[Data entries]
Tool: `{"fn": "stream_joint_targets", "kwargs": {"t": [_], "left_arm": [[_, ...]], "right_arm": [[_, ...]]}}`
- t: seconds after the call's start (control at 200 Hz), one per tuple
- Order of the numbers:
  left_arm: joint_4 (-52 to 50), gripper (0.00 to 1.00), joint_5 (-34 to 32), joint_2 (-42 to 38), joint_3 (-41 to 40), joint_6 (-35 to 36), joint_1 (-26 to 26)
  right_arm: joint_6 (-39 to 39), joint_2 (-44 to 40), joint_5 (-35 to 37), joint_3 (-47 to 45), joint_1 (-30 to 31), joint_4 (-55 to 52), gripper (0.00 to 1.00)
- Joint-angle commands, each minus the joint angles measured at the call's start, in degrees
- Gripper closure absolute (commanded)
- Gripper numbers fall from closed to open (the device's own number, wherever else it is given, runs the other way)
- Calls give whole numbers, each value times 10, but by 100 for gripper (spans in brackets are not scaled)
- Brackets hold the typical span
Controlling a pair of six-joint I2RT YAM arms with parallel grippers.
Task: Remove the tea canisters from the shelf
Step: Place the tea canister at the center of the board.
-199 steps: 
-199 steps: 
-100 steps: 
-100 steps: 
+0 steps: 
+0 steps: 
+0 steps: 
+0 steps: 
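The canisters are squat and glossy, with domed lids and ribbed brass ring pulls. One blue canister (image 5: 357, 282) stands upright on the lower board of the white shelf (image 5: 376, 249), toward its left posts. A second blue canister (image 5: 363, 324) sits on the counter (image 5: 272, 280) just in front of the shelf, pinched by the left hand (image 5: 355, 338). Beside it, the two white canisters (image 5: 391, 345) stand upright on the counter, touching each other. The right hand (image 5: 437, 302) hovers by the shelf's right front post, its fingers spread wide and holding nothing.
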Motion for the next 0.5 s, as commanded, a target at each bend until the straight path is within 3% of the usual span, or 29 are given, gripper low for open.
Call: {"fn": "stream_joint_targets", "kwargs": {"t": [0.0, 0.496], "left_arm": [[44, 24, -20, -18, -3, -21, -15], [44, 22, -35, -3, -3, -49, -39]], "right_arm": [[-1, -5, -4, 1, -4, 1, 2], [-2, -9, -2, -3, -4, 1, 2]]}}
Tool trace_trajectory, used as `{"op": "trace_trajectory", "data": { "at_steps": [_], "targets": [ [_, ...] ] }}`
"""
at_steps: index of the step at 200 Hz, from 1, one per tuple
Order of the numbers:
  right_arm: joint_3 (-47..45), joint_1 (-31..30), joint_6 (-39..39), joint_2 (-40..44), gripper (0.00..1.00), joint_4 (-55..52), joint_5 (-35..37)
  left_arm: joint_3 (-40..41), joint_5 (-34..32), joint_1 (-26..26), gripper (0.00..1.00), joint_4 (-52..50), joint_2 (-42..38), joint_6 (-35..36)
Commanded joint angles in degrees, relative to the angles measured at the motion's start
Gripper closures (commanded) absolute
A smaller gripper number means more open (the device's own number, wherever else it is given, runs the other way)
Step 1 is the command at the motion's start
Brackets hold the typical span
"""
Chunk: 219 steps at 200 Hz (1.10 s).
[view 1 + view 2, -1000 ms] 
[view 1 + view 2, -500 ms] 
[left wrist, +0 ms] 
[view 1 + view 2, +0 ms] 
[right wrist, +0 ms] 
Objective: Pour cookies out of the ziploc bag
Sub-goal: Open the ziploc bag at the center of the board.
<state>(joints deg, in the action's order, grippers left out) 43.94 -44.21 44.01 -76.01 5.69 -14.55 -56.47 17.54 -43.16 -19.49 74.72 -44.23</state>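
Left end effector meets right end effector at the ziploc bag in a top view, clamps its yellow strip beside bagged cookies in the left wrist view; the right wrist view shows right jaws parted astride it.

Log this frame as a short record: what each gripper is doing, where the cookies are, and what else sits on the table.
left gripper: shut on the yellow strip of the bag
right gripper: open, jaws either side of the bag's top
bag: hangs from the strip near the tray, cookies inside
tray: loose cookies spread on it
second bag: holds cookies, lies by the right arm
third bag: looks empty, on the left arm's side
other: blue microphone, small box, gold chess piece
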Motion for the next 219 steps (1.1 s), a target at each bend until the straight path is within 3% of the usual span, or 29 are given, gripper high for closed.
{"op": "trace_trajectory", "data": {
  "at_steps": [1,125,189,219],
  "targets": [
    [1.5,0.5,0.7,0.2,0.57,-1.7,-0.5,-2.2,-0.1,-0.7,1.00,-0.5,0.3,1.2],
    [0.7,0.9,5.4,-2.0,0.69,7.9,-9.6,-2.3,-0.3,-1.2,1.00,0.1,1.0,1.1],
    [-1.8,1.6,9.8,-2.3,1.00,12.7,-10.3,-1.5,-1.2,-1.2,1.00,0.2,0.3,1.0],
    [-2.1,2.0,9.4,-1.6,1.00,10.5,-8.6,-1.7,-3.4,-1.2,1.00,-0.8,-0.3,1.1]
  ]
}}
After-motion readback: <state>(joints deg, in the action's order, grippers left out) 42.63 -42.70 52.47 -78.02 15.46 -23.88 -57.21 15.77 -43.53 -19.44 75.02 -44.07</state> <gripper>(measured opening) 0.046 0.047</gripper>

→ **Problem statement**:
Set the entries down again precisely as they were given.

→ **Response to the exercise**:
Tool: `{"fn": "stream_joint_targets", "kwargs": {"t": [_], "left_arm": [[_, ...]], "right_arm": [[_, ...]]}}`
- t: seconds after the call's start (control at 200 Hz), one per tuple
- Order of the numbers:
  left_arm: joint_4 (-52 to 50), gripper (0.00 to 1.00), joint_5 (-34 to 32), joint_2 (-42 to 38), joint_3 (-41 to 40), joint_6 (-35 to 36), joint_1 (-26 to 26)
  right_arm: joint_6 (-39 to 39), joint_2 (-44 to 40), joint_5 (-35 to 37), joint_3 (-47 to 45), joint_1 (-30 to 31), joint_4 (-55 to 52), gripper (0.00 to 1.00)
- Joint-angle commands, each minus the joint angles measured at the call's start, in degrees
- Gripper closure absolute (commanded)
- Gripper numbers fall from closed to open (the device's own number, wherever else it is given, runs the other way)
- Calls give whole numbers, each value times 10, but by 100 for gripper (spans in brackets are not scaled)
- Brackets hold the typical span
Controlling a pair of six-joint I2RT YAM arms with parallel grippers.
Task: Remove the tea canisters from the shelf
Step: Place the tea canister at the center of the board.
-199 steps: 
-199 steps: 
-100 steps: 
-100 steps: 
+0 steps: 
+0 steps: 
+0 steps: 
+0 steps: 
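The canisters are squat and glossy, with domed lids and ribbed brass ring pulls. One blue canister (image 5: 357, 282) stands upright on the lower board of the white shelf (image 5: 376, 249), toward its left posts. A second blue canister (image 5: 363, 324) sits on the counter (image 5: 272, 280) just in front of the shelf, pinched by the left hand (image 5: 355, 338). Beside it, the two white canisters (image 5: 391, 345) stand upright on the counter, touching each other. The right hand (image 5: 437, 302) hovers by the shelf's right front post, its fingers spread wide and holding nothing.
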Motion for the next 0.5 s, as commanded, a target at each bend until the straight path is within 3% of the usual span, or 29 are given, gripper low for open.
Call: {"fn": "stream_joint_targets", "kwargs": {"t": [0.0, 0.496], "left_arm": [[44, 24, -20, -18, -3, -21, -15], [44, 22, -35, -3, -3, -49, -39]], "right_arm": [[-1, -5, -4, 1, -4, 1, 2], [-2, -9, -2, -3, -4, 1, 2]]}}
Tool trace_trajectory, used as `{"op": "trace_trajectory", "data": { "at_steps": [_], "targets": [ [_, ...] ] }}`
"""
at_steps: index of the step at 200 Hz, from 1, one per tuple
Order of the numbers:
  right_arm: joint_3 (-47..45), joint_1 (-31..30), joint_6 (-39..39), joint_2 (-40..44), gripper (0.00..1.00), joint_4 (-55..52), joint_5 (-35..37)
  left_arm: joint_3 (-40..41), joint_5 (-34..32), joint_1 (-26..26), gripper (0.00..1.00), joint_4 (-52..50), joint_2 (-42..38), joint_6 (-35..36)
Commanded joint angles in degrees, relative to the angles measured at the motion's start
Gripper closures (commanded) absolute
A smaller gripper number means more open (the device's own number, wherever else it is given, runs the other way)
Step 1 is the command at the motion's start
Brackets hold the typical span
"""
Chunk: 219 steps at 200 Hz (1.10 s).
[view 1 + view 2, -1000 ms] 
[view 1 + view 2, -500 ms] 
[left wrist, +0 ms] 
[view 1 + view 2, +0 ms] 
[right wrist, +0 ms] 
Objective: Pour cookies out of the ziploc bag
Sub-goal: Open the ziploc bag at the center of the board.
<state>(joints deg, in the action's order, grippers left out) 43.94 -44.21 44.01 -76.01 5.69 -14.55 -56.47 17.54 -43.16 -19.49 74.72 -44.23</state>
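Left end effector meets right end effector at the ziploc bag in a top view, clamps its yellow strip beside bagged cookies in the left wrist view; the right wrist view shows right jaws parted astride it.

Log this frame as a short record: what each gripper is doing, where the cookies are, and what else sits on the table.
left gripper: shut on the yellow strip of the bag
right gripper: open, jaws either side of the bag's top
bag: hangs from the strip near the tray, cookies inside
tray: loose cookies spread on it
second bag: holds cookies, lies by the right arm
third bag: looks empty, on the left arm's side
other: blue microphone, small box, gold chess piece
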Motion for the next 219 steps (1.1 s), a target at each bend until the straight path is within 3% of the usual span, or 29 are given, gripper high for closed.
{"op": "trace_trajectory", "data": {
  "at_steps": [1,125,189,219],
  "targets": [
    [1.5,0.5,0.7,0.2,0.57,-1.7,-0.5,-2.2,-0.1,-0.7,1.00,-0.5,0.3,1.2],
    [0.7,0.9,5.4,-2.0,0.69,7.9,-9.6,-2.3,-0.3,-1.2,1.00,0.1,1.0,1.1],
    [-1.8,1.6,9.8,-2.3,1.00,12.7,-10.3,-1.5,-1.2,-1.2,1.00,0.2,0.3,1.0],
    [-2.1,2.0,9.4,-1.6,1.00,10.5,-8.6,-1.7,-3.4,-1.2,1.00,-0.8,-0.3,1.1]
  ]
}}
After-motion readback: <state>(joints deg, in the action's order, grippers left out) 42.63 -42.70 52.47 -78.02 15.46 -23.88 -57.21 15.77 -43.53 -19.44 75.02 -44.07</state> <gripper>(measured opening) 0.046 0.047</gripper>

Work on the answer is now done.